Umso wichtiger sind die Erkenntnisse und das Wissen um Antibiotikaresistenzen, die sich bei den Erregern entwickeln können. Im One Health-Ansatz nimmt dieses Problem daher einen hohen Stellenwert ein, um die Verbreitung resistenter und weniger empfindlicher Bakterien in der Umwelt einzudämmen. Prävention und eine gezielte und sinnvolle Reduzierung des Antibiotikaeinsatzes sind daher entscheidend, damit wir auch in Zukunft auf leistungsfähige und lebensrettende Antibiotika zurückgreifen können.
Auf Zoonosen liegt ein besonderer Schwerpunkt des One Health-Ansatzes
Bei der ganzheitlichen Betrachtung der Gesundheit von Menschen und Tieren in einer gemeinsamen Umwelt sind die sogenannten Zoonosen ein Schlüsselelement. Doch was ist eigentlich unter Zoonosen genau zu verstehen?
Zoonotische Erreger kommen sowohl bei Menschen als auch beim Tier vor und sind von Tier zu Mensch und/oder von Mensch zu Tier übertragbar.

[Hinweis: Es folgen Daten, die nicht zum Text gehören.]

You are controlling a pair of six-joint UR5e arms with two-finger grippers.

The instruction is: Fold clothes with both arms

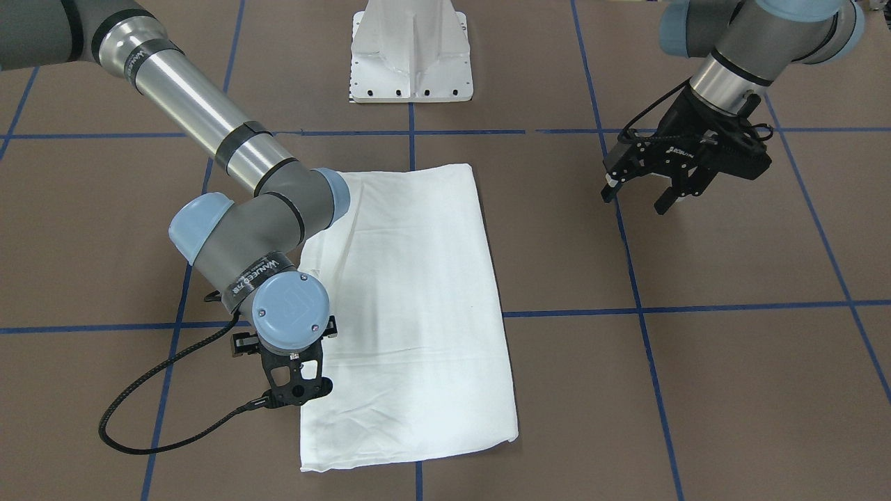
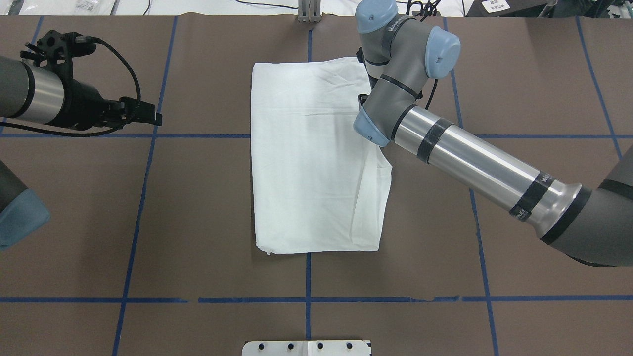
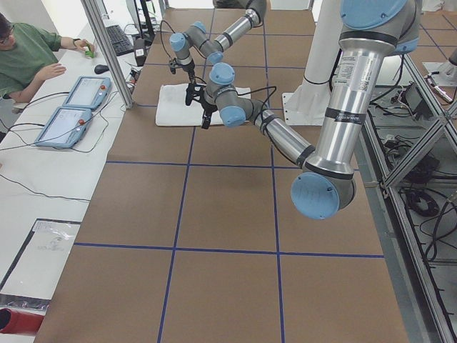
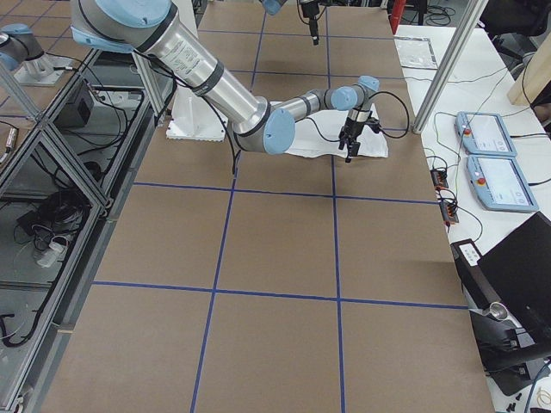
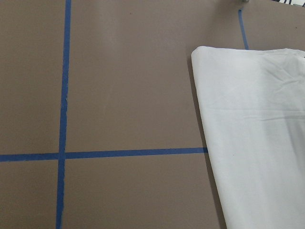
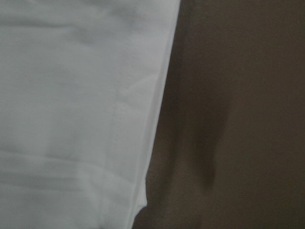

Hierbei unterscheidet man in "Zooanthroponosen", deren Erreger überwiegen aus dem Tierreich auf den Menschen übertragen werden und in "Anthropozoonosen", bei denen die Übertragung überwiegend vom Menschen auf Tiere stattfindet. Bei fakultativen Zoonosen ("Amphixenosen") erfolgt die Übertragung wechselseitig.
Zoonosen können sowohl von Viren als auch von Bakterien, Pilzen, Parasiten oder Prionen (fehlgefaltete Proteinstrukturen) verursacht werden. Im Folgenden finden Sie eine Übersicht der verschiedenen Erreger.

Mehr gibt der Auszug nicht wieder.